Low-level drug sales are also something I would decline to prosecute. As a public defender, I’ve had clients who have been targeted by undercover police officers: They go up to and approach people who are clearly suffering from substance use disorder, pretend to be dope sick, beg for someone to hand over some of their own stash, and then an entire narcotics team swoops in. All of a sudden my client is facing years in state prison.
But I haven’t categorically said that I would end prosecution of A1 drug sales. There are certain things that we have to consider in protecting New Yorkers, if kilos of fentanyl or heroin are being trafficked into Manhattan and someone is engaging in that.
We’ve talked about why you argue that in some areas the criminal legal system is used too broadly. You’ve also talked about ramping up the prosecution of some behaviors like housing fraud or labor rights. How do you negotiate the balance between those aspirations?

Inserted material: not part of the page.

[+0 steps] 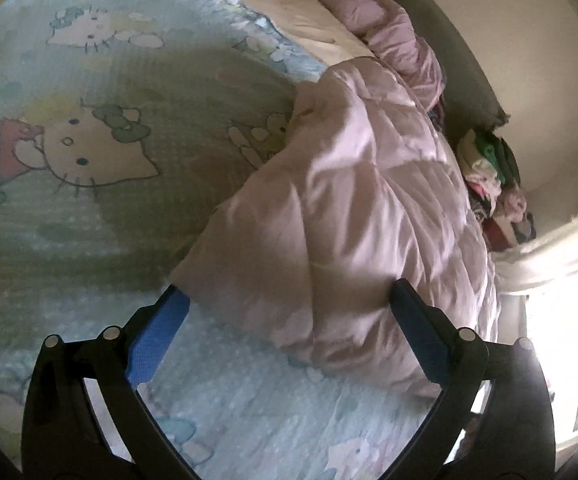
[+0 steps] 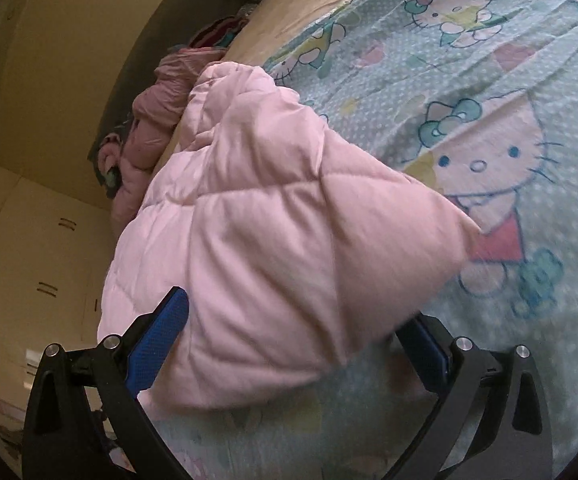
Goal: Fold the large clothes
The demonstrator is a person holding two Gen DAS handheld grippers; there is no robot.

We far too often narrowly define public safety. Safety should be defined as the ability to live, to live without fear and be provided for. We also tend to exclude the safety to live in one’s home, to have enough food on the table, and to be able to drink clean water and breathe fresh air.
We should be talking about holding corporations accountable when they break the law and when they exploit workers, when they put people’s lives at danger, or the slow violence of environmental crimes that take place over years or decades.
I think the systemic over-prosecution of low-level offenses, and the systemic under-prosecution of some of these repeated larger crimes, result in a larger cumulative effect on public safety that I want to take on when I take office. Really, it’s standing up for the same people, the people who are the most hurt by so many of these systemic failures.